* _EXERCISE_:
In your reply, print every line of the listing exactly and omit all images.

Start of Block

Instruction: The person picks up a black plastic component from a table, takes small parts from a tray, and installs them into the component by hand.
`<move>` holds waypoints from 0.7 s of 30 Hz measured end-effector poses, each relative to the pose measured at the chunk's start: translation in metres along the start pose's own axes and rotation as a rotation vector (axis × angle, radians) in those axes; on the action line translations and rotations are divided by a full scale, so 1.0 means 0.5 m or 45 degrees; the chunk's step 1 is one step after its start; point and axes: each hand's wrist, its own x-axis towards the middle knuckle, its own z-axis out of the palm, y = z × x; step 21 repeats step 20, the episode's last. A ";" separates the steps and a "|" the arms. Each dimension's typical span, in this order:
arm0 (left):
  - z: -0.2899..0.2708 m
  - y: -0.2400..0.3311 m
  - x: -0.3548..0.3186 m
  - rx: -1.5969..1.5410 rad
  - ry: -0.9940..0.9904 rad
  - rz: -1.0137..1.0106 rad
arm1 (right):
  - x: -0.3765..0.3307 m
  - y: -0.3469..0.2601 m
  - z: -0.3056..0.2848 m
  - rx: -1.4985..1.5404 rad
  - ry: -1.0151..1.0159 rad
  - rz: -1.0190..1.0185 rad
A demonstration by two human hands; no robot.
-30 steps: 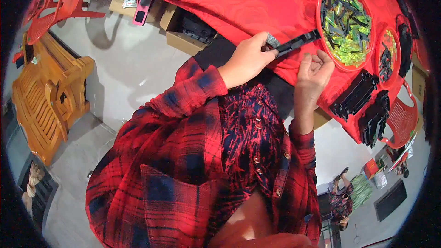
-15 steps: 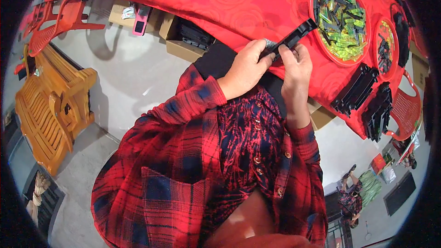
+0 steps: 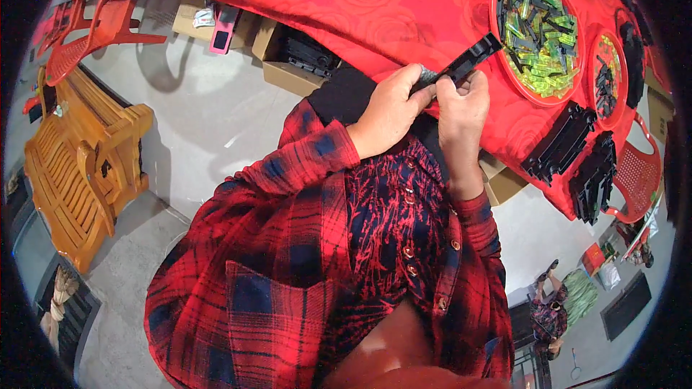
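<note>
Over the near edge of the red-covered table (image 3: 425, 14), a long black plastic part (image 3: 472, 57) is held at a slant, its free end pointing up and right. My left hand (image 3: 395, 109) is closed round its lower end, where a patch of grey shows by the fingers. My right hand (image 3: 463, 101) is pinched against the part's near side; whether a small piece sits between those fingertips is hidden. Just right of the part stands a round red tray (image 3: 497, 43) with many small yellow-green and black pieces.
A smaller red tray (image 3: 595, 94) holds more small pieces. Stacks of black plastic parts (image 3: 559, 145) lie at the table's right corner. Below the table edge stands a cardboard box (image 3: 288, 78) with black parts. A wooden bench (image 3: 79, 173) and red chairs (image 3: 90, 43) are at left.
The black part and both hands have shifted very slightly. My right thumb has moved down from the part's upper face, and its fingers are curled closer together.
</note>
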 end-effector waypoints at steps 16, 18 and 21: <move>0.020 -0.003 0.006 0.193 -0.026 0.075 | 0.001 0.018 -0.035 -0.194 -0.123 0.128; 0.024 0.007 0.001 0.097 -0.008 0.133 | -0.001 0.031 -0.041 -0.060 -0.138 0.130; 0.027 -0.002 -0.001 0.196 -0.014 0.226 | -0.010 0.030 -0.039 -0.139 -0.038 -0.047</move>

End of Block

* _COMPLETED EXERCISE_:
Instruction: The person picks up a black plastic component from a table, takes small parts from a tray, and installs them into the component by hand.
`<move>` holds waypoints from 0.7 s of 30 Hz measured end-effector poses, each relative to the pose measured at the chunk's start: translation in metres along the start pose's own axes and rotation as a rotation vector (axis × angle, radians) in those axes; on the action line translations and rotations are divided by a full scale, so 1.0 means 0.5 m or 45 degrees; the chunk's step 1 is one step after its start; point and axes: each hand's wrist, its own x-axis towards the middle knuckle, its own z-axis out of the palm, y = z × x; step 21 repeats step 20, the episode's last. A ";" separates the steps and a "|" the arms. Each dimension's typical span, in this order:
arm0 (left):
  - z: -0.2899..0.2708 m
  - y: -0.2400..0.3311 m
  - x: -0.3548..0.3186 m
  - rx: -1.5969..1.5410 rad
  - ry: -0.9940..0.9904 rad
  - rz: -1.0137..1.0106 rad
arm1 (right):
  - x: -0.3765..0.3307 m
  - y: -0.3469..0.2601 m
  - z: -0.3056..0.2848 m
  - rx: -1.4985..1.5404 rad
  - ry: -1.0151..1.0159 rad
  - rz: -1.0190..1.0185 rad
A demonstration by two human hands; no robot.
-30 steps: 
-15 steps: 
+0 steps: 
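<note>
Over the near edge of the red-covered table (image 3: 425, 14), a long black plastic part (image 3: 472, 57) is held at a slant, its free end pointing up and right. My left hand (image 3: 395, 109) is closed round its lower end, where a patch of grey shows by the fingers. My right hand (image 3: 463, 101) is pinched against the part's near side; whether a small piece sits between those fingertips is hidden. Just right of the part stands a round red tray (image 3: 497, 43) with many small yellow-green and black pieces.
A smaller red tray (image 3: 595, 94) holds more small pieces. Stacks of black plastic parts (image 3: 559, 145) lie at the table's right corner. Below the table edge stands a cardboard box (image 3: 288, 78) with black parts. A wooden bench (image 3: 79, 173) and red chairs (image 3: 90, 43) are at left.
The black part and both hands have shifted very slightly. My right thumb has moved down from the part's upper face, and its fingers are curled closer together.
</note>
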 end-effector waypoints at steps 16, 18 and 21: <move>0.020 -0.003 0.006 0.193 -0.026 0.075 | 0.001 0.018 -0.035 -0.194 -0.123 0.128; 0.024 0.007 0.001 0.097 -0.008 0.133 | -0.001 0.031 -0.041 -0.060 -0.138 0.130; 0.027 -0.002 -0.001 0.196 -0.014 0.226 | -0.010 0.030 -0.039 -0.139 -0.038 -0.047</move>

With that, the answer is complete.